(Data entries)
================
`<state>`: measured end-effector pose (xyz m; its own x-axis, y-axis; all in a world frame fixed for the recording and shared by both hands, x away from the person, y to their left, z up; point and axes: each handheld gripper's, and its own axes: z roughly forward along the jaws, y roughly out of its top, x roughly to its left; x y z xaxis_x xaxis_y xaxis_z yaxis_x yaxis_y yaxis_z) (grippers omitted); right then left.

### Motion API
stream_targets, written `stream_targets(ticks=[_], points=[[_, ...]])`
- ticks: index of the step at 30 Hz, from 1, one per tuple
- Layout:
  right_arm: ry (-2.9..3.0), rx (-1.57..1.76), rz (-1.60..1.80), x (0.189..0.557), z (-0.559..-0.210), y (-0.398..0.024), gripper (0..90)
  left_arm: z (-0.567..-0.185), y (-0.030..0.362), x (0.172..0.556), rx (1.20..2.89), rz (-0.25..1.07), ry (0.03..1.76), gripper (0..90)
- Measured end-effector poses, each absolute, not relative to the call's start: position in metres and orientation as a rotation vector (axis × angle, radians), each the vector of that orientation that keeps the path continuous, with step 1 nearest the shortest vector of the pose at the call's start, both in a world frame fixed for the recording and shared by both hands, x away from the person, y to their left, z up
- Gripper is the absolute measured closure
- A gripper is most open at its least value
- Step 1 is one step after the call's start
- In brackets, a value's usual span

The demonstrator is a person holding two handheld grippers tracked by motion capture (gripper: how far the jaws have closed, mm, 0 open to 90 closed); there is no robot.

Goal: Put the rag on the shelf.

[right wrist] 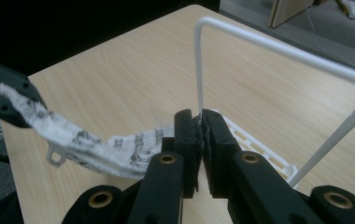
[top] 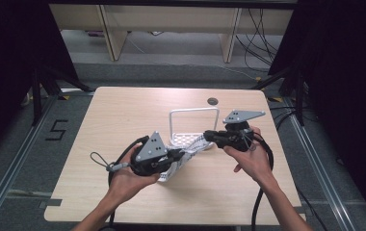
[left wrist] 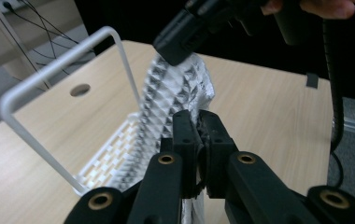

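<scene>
we hold a two-jaw tool in each hand over a pale wooden counter (top: 123, 120), and a strip of white cloth printed with a small grey-black pattern (top: 190, 147) hangs between them. our left tool (top: 178, 155) has its jaws closed on one end of the cloth, and our right tool (top: 209, 136) has its jaws closed on the other end. we judge that the two grips are set at opposite ends so that the cloth can be spread and steered as one piece, probably toward the rack beyond it.

just behind the cloth, and close to the tip of the right tool, stands a white wire rack with a tall hoop handle and a slatted base (top: 171, 126). in the right gripper view its hoop (right wrist: 278, 46) rises directly beyond the jaws, and the slatted base (right wrist: 259, 142) lies just past them.

the cloth itself looks thin and soft. in the left gripper view it (left wrist: 175, 91) climbs from our jaws up to the far tool as a crumpled band, covered in a fine, dense repeat of dark and light marks. in the right gripper view it (right wrist: 96, 149) sags in a shallow curve away from the jaws toward the other tool, and a small loop or tag (right wrist: 55, 155) dangles from its lower edge. we cannot tell whether any part of the cloth touches the rack.
</scene>
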<state>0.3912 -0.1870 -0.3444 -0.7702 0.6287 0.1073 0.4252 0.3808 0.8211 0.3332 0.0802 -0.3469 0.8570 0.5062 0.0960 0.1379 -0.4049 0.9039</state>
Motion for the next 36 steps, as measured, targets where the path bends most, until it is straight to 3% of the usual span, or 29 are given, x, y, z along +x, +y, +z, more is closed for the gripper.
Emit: stream_targets(ticks=[11,36], points=[[2.344,0.861,1.348,0.390,-0.294,-0.190,86.0,-0.299,0.089,0.355,1.910,0.479,0.497,85.9],[2.267,0.945,1.290,0.423,-0.244,-0.197,85.6,-0.266,0.072,0.424,1.857,0.503,0.611,85.7]])
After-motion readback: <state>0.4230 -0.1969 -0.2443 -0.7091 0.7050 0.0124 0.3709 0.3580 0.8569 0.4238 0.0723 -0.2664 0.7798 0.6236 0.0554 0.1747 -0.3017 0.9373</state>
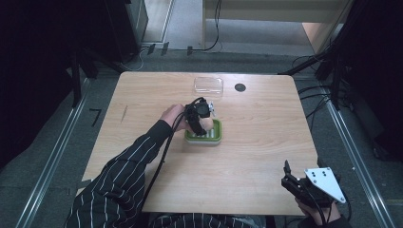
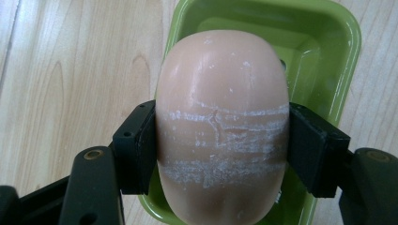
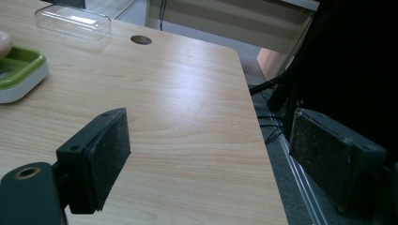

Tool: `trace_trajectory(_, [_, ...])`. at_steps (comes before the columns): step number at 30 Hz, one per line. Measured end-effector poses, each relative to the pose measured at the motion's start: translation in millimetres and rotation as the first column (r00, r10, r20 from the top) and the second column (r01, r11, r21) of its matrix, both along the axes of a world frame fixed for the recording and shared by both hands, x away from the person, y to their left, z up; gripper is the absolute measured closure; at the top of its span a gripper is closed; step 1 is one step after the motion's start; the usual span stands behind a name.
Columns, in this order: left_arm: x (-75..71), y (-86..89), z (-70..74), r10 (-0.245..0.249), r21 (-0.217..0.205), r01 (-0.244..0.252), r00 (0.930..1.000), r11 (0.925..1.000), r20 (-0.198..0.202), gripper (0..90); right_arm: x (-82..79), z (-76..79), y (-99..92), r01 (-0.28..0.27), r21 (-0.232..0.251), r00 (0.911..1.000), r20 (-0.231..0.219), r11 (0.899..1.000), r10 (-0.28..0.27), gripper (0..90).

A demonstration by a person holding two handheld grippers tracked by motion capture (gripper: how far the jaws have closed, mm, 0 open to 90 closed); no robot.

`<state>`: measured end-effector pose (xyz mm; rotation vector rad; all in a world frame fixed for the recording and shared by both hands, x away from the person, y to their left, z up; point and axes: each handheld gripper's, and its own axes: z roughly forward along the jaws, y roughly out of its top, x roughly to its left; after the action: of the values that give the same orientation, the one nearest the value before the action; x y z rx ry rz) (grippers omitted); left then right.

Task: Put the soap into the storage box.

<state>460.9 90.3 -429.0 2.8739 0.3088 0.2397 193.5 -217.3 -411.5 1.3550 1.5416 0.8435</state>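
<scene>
Peach-coloured soap bar (image 2: pixel 222 126) is sitting clamped between the left gripper's (image 2: pixel 220 145) fingers (image 2: pixel 136 147), just above the green dish (image 2: pixel 345 47) on the wooden surface (image 1: pixel 266 156); the right gripper's (image 3: pixel 211 154) fingers are standing apart.

The left arm in a striped sleeve (image 1: pixel 128 166) reaches far out. Its tool (image 1: pixel 199 114) points down with its jaws squeezed tight on both sides of something. The right tool (image 1: pixel 304 187) sits low and near, jaws wide apart, holding nothing.
</scene>
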Motion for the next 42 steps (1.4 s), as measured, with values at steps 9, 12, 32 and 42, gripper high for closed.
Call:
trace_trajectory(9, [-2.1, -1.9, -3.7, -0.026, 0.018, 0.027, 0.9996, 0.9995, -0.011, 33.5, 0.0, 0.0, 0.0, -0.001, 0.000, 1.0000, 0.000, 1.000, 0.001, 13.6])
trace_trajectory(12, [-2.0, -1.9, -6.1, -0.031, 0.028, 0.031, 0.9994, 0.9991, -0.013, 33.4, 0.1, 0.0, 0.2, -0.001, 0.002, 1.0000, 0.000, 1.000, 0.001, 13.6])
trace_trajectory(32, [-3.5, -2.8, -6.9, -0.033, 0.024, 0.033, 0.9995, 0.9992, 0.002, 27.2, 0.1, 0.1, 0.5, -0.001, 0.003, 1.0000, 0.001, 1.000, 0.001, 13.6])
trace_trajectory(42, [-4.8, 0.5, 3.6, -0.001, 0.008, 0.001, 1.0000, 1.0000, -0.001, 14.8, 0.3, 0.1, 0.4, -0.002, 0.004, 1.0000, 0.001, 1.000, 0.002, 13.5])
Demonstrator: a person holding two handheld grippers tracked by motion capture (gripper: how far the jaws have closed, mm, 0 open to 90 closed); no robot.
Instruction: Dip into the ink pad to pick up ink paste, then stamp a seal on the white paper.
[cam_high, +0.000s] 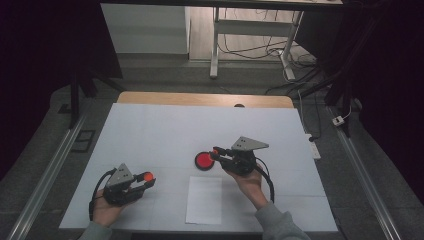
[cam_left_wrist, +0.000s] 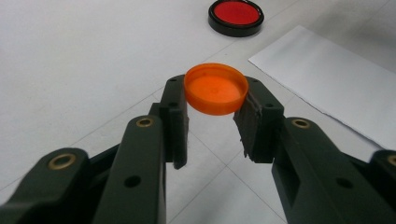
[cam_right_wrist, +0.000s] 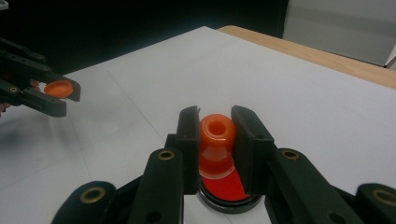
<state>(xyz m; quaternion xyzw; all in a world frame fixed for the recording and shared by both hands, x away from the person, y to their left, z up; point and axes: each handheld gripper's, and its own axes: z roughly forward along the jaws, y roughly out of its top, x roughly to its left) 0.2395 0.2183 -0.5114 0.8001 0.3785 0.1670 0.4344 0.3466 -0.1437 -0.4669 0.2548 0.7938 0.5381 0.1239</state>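
Note:
My left gripper (cam_left_wrist: 215, 100) is shut on a round orange cap (cam_left_wrist: 215, 88), pinched by its rim between the jaw tips and held above the white table. From above, this left gripper (cam_high: 144, 181) and its cap (cam_high: 148, 176) are at the front left. My right gripper (cam_right_wrist: 218, 122) is shut on a small orange bottle (cam_right_wrist: 217, 140) with an open mouth. It is held just over a black dish with a red inside (cam_right_wrist: 229, 192). In the high view the right gripper (cam_high: 216, 153) is at the dish's (cam_high: 203, 161) right edge.
A white sheet of paper (cam_high: 204, 200) lies near the front edge, between the two hands. The white table cover (cam_high: 165, 130) has a wooden edge (cam_high: 200, 98) at the back. Beyond it stand a desk frame and loose cables on the floor.

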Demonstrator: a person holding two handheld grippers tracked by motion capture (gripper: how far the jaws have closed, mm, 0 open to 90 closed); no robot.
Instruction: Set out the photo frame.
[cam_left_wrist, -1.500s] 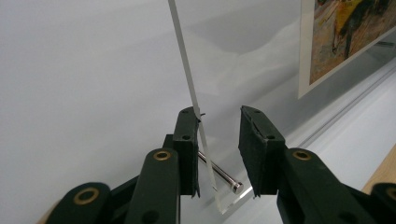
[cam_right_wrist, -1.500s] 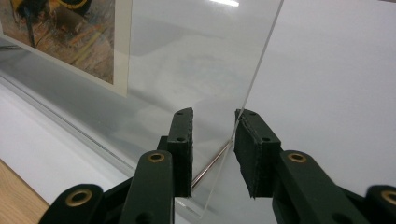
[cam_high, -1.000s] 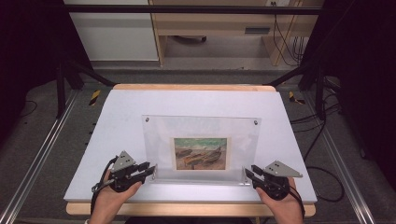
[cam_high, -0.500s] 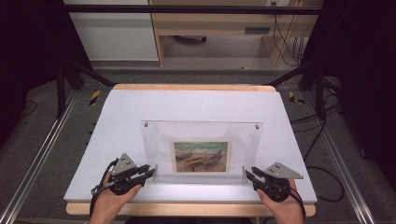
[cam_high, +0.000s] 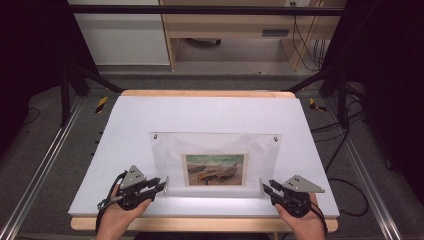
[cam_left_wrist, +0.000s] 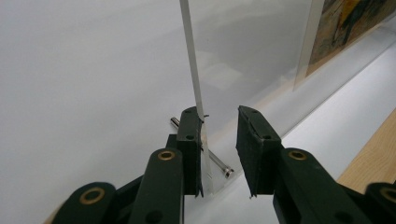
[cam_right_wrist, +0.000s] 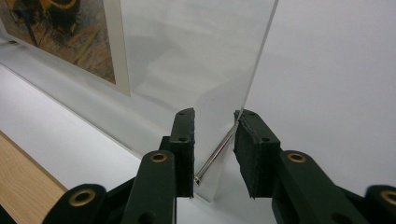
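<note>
A clear acrylic picture frame (cam_high: 215, 145) holding a small seaside painting (cam_high: 215, 170) stands on its lower edge on the white table (cam_high: 200, 112). My left gripper (cam_high: 161, 184) is at its lower left corner. In the left gripper view the plate's edge (cam_left_wrist: 191, 56) lies against one pad and a metal pin (cam_left_wrist: 217, 163) crosses between the jaws of the gripper (cam_left_wrist: 219, 116). My right gripper (cam_high: 266, 186) holds the lower right corner. In the right gripper view a pin (cam_right_wrist: 215, 156) and the plate (cam_right_wrist: 201, 60) sit between the jaws of the gripper (cam_right_wrist: 214, 116).
The table's wooden front edge (cam_high: 200, 224) runs just below both hands. Metal rails (cam_high: 45, 165) flank the table, and cables (cam_high: 345, 150) lie on the floor at the right. A wooden bench (cam_high: 230, 30) stands beyond the far edge.
The frame's top edge has come slightly toward me, and the painting sits a little lower in the high view. Both hands have stayed at the lower corners.
</note>
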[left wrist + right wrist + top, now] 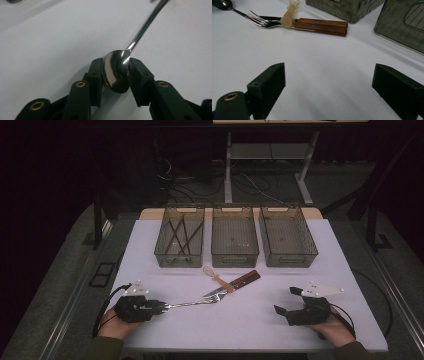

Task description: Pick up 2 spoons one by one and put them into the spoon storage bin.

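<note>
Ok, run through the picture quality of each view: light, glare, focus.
High view: dim, the room dark around the white table. Left gripper view: sharp glare on the spoon bowl between the left gripper jaws, near parts soft. Right gripper view: the right gripper blurred, the wooden-handled knife in focus.

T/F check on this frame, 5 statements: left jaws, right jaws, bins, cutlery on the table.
1. The left gripper has its jaws on the spoon bowl. True.
2. The right gripper holds the fork. False: its jaws stand open over bare table, with nothing between them.
3. Three bins stand in a row at the far side. True: left bin, middle bin, right bin.
4. The left bin is empty. False: thin dark sticks lie in it.
5. A wooden-handled knife lies in the middle bin. False: it lies on the table beside the fork.
</note>
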Demonstrator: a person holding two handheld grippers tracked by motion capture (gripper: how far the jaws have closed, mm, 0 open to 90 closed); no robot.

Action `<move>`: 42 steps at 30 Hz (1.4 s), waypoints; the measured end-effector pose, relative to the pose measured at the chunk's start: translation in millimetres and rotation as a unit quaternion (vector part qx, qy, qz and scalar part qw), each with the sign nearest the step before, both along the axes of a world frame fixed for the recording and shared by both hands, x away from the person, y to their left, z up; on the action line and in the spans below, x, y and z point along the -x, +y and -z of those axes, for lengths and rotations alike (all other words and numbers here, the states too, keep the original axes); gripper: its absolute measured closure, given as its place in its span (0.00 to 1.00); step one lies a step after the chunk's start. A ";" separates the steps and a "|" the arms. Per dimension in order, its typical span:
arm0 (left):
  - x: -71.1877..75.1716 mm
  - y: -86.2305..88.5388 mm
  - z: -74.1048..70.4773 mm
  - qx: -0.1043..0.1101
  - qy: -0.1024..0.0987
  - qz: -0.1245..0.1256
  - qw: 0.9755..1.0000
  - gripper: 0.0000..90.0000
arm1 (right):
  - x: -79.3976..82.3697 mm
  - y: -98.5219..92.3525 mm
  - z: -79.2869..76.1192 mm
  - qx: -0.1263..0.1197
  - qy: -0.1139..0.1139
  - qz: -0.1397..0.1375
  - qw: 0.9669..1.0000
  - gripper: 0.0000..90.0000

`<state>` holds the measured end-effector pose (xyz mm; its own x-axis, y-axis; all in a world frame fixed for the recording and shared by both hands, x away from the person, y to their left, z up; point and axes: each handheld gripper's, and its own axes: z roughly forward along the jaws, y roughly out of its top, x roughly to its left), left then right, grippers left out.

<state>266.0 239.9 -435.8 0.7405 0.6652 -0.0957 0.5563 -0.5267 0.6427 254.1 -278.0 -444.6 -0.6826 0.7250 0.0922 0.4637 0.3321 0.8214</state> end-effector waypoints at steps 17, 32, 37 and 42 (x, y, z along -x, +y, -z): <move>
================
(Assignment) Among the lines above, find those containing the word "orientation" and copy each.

(Written solution)
- Measured end-effector poses, each absolute, not relative to the call's start: position in metres and orientation as a rotation vector (axis × angle, radians), each the vector of that orientation that keeps the path continuous, with step 1 nearest the shortest vector of the pose at the call's start, both in a world frame fixed for the recording and shared by both hands, x away from the person, y to their left, z up
`<state>`: measured end-effector pose (xyz mm; rotation vector rad; all in a world frame fixed for the recording and shared by both hands, x away from the person, y to their left, z up; point and axes: each handheld gripper's, and its own axes: z roughly forward along the jaws, y roughly out of its top, x roughly to its left; after the action: of the values that give the same orientation, the one nearest the value before the action; x y z rx ry rz) (grippers omitted); left then right.

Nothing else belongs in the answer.